» Try it:
Using the data below, return the stretch from the line that contains "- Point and" through the line that contains "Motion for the", both included, exactly as it stands and nothing beyond it.

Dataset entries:
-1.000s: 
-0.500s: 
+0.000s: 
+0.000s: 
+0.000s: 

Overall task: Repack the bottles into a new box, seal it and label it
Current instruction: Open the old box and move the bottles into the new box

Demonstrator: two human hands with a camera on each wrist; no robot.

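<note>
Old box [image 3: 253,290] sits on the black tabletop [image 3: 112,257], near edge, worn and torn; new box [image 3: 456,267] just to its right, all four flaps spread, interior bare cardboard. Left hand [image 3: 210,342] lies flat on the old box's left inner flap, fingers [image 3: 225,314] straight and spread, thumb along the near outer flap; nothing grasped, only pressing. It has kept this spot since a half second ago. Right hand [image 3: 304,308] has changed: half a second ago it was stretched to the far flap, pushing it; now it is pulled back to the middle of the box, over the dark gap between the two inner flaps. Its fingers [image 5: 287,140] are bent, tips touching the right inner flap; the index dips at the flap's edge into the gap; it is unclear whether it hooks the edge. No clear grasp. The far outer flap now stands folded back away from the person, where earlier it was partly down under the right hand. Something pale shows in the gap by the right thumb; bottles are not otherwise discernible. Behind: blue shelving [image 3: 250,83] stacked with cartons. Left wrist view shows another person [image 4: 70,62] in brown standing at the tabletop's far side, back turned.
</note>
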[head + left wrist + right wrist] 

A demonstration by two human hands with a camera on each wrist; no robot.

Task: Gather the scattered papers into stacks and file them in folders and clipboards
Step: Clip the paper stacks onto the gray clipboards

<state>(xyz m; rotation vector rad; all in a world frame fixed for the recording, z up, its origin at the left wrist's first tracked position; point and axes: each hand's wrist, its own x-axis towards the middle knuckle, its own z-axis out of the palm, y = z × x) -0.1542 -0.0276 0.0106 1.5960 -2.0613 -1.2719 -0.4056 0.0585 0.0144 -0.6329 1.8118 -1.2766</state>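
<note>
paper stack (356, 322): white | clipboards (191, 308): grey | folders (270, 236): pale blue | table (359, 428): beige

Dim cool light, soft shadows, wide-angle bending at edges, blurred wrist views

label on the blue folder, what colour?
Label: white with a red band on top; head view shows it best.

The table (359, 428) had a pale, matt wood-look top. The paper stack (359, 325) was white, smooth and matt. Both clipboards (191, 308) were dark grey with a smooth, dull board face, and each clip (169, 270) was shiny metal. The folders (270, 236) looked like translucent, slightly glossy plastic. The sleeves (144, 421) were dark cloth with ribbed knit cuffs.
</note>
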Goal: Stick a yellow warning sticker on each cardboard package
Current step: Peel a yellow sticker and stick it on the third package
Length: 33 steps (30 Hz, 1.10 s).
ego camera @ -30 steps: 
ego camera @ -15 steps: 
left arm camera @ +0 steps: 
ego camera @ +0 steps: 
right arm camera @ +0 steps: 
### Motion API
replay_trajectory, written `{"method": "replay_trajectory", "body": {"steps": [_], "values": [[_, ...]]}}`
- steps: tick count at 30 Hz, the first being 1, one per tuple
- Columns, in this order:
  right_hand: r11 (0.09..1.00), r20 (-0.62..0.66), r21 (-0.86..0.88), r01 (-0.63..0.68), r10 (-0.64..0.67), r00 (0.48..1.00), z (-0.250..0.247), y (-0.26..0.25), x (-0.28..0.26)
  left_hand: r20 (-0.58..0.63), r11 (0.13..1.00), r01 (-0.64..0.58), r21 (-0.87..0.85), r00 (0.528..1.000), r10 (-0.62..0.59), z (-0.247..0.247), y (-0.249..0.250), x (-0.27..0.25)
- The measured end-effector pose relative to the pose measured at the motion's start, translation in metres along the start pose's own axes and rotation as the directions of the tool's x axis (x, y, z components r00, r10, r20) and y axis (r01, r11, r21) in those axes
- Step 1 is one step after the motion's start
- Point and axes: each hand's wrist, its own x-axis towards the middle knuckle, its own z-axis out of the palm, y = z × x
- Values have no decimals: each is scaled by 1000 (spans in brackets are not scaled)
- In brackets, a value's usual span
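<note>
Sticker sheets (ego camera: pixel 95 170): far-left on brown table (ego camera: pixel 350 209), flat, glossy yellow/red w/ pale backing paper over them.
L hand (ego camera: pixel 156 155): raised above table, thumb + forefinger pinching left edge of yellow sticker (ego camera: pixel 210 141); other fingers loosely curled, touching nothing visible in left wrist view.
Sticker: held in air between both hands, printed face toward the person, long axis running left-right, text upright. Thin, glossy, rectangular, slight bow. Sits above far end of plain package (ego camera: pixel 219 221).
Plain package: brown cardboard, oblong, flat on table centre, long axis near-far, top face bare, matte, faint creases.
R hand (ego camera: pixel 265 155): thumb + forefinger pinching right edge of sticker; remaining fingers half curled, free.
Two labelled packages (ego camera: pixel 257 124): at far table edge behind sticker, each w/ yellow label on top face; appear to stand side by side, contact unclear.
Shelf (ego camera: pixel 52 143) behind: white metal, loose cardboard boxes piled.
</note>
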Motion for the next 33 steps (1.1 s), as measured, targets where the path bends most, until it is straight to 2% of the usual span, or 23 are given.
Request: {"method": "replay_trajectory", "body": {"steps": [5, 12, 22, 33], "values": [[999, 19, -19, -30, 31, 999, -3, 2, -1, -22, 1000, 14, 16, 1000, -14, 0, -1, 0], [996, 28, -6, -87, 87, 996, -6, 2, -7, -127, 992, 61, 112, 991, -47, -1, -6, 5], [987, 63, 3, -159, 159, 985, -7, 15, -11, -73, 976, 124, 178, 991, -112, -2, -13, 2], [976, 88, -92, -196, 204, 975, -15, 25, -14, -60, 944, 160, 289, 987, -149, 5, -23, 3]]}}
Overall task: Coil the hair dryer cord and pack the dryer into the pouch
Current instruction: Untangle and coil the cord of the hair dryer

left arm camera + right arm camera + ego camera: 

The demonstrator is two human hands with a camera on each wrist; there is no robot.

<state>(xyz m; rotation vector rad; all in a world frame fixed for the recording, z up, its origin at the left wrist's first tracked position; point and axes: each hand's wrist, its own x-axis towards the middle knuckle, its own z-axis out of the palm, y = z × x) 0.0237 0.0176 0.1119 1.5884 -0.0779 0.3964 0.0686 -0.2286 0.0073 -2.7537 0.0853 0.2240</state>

» Solution to the exercise:
- Point and axes: each hand's wrist, its own x-axis towards the middle knuckle, its own z-axis out of the palm, y = z × x
- Values have no decimals: each is scaled by 1000 (spans in brackets are not scaled)
- In brackets, a value's usual span
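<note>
Sticker sheets (ego camera: pixel 95 170): far-left on brown table (ego camera: pixel 350 209), flat, glossy yellow/red w/ pale backing paper over them.
L hand (ego camera: pixel 156 155): raised above table, thumb + forefinger pinching left edge of yellow sticker (ego camera: pixel 210 141); other fingers loosely curled, touching nothing visible in left wrist view.
Sticker: held in air between both hands, printed face toward the person, long axis running left-right, text upright. Thin, glossy, rectangular, slight bow. Sits above far end of plain package (ego camera: pixel 219 221).
Plain package: brown cardboard, oblong, flat on table centre, long axis near-far, top face bare, matte, faint creases.
R hand (ego camera: pixel 265 155): thumb + forefinger pinching right edge of sticker; remaining fingers half curled, free.
Two labelled packages (ego camera: pixel 257 124): at far table edge behind sticker, each w/ yellow label on top face; appear to stand side by side, contact unclear.
Shelf (ego camera: pixel 52 143) behind: white metal, loose cardboard boxes piled.
</note>
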Motion for the next 33 steps (1.1 s), as measured, targets where the path bends most, until it is straight to 2% of the usual span, or 23 are given.

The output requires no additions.